Posted by jdarnold at 1:25 PM on life | Comments (6)

There's a blog called lifehacker ( that has "GTD" as one of its main topics. They do a pretty good job and don't have too many posts in a day.

Posted by: michael at March 10, 2006 3:27 PM

I have checked out LifeHacker a couple of times, but didn't subscribe to the blog. I will now. Be sure to check out their QuickSearches, which you can install into Firefox for keyboard shortcuts to searches.

Posted by: Jonathan Arnold at March 11, 2006 7:31 AM


I tried many of the online methods but eventually went back to paper. It seemed like the thoughts didn't stop when I was away from the computer, which created unmanageable gaps for me.

I'm now using a unique product called the Bubble Planner, which combines mind mapping and GTD. It has been working great for me the last few months. It is especially effective in helping me purge what's on my mind.

Hope this helps.

Posted by: Bill at March 15, 2006 3:30 PM

You seem to have gotten the main gist of GTD, but your view of contexts is a little off from the way they are presented in the book. Contexts are not mindsets, they are physical categories of actions.

For example, some contexts David Allen speaks about using are @phone, @computer, and @desk. if you keep your next actions segregated like this, you can look at just your list of your @phone context while away from your office and make the phone calls you need to make from the waiting room at the doctor's office, from your car, or anywhere.

Lifehacker had a great feature on using plaintext files for GTD (along with Unix/Cygwin grep and sort commands) just yesterday:

Posted by: Brad at April 13, 2006 7:32 PM

Thanks for the heads up. In fact, I talk about the posting in a more recent GTD post myself:

I'm not sure I'm wild about the context idea. It just doesn't seem to help categorize things that much. 50% would be "home" and 50% would be "computer", as that is pretty much the entire lists of "contexts" for me these days.

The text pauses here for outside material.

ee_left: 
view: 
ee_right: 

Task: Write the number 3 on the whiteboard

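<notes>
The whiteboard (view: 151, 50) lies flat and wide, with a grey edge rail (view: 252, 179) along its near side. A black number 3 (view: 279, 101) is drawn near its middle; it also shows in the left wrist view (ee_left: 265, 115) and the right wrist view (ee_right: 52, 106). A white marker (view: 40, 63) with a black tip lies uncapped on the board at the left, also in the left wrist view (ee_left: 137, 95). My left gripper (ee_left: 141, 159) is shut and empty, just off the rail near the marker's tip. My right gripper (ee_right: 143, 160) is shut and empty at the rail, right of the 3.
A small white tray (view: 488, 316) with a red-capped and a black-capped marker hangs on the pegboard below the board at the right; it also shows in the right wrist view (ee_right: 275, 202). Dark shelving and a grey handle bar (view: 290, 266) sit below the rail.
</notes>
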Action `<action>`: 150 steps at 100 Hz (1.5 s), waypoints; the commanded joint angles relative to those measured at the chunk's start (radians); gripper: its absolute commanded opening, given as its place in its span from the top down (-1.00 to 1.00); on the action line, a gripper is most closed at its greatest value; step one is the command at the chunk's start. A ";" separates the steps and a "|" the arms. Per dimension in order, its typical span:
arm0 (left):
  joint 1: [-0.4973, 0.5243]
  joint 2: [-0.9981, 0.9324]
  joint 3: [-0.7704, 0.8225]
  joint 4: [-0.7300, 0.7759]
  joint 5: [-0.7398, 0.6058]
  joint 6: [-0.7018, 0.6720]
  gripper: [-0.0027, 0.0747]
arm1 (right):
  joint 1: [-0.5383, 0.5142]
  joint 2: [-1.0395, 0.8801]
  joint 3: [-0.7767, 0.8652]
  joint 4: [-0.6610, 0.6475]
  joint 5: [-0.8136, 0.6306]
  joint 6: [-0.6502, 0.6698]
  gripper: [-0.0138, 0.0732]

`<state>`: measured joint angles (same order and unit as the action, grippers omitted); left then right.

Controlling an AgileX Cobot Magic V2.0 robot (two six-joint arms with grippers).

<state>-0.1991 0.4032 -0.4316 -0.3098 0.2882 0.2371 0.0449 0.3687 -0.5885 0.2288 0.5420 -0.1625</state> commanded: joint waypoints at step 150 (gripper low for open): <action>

I'm not one who uses the phone all that much, and there just doesn't seem to be too many other places I "do" things.

Posted by: Jonathan Arnold at April 13, 2006 8:51 PM

Well, us geek-types often have to have more finely-grained contexts since we spend so much time at our computers, i.e. @email, @websurf, @research...

However, I still haven't quite finished reading the book and I'm still working on finding ways to implement the system. Any suggestions I make at this point are mostly conjecture.